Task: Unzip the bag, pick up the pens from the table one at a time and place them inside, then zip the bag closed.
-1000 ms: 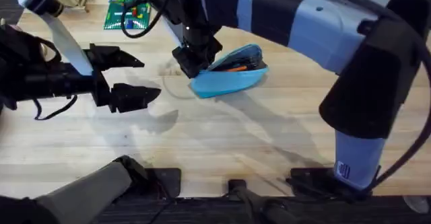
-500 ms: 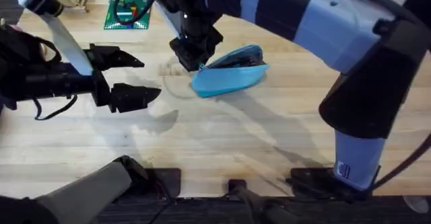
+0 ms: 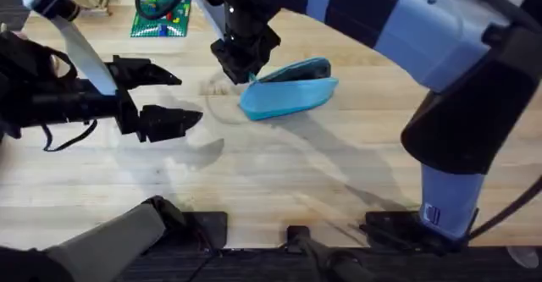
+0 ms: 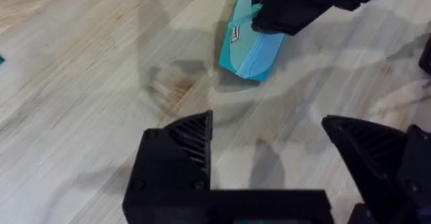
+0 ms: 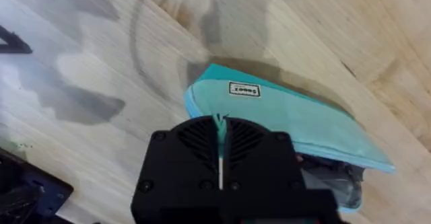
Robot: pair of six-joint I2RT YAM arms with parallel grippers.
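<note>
while the right gripper pinches the zipper tab at the bag's near-left end, its long axis runs rightward; left gripper waits wide open.

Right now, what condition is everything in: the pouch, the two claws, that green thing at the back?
bag: lying on the table, zipper mostly closed, still open at its far end.
right gripper: shut on the bag's zipper pull at the pouch's end.
left gripper: open, holding nothing, off to the pouch's side.
green board: flat at the table's back edge, small coloured pieces on it.
</note>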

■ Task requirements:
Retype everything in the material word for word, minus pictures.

■ Answer box:
Task: Unzip the bag, pick up the pens from the table one at a time and place them inside, then zip the bag closed.
-1000 ms: 
-500 ms: 
+0 ms: 
+0 ms: 
+0 ms: 
Robot: pair of six-joint I2RT YAM arms with parallel grippers.
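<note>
while the right gripper pinches the zipper tab at the bag's near-left end, its long axis runs rightward; left gripper waits wide open.

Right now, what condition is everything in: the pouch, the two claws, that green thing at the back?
bag: lying on the table, zipper mostly closed, still open at its far end.
right gripper: shut on the bag's zipper pull at the pouch's end.
left gripper: open, holding nothing, off to the pouch's side.
green board: flat at the table's back edge, small coloured pieces on it.
</note>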

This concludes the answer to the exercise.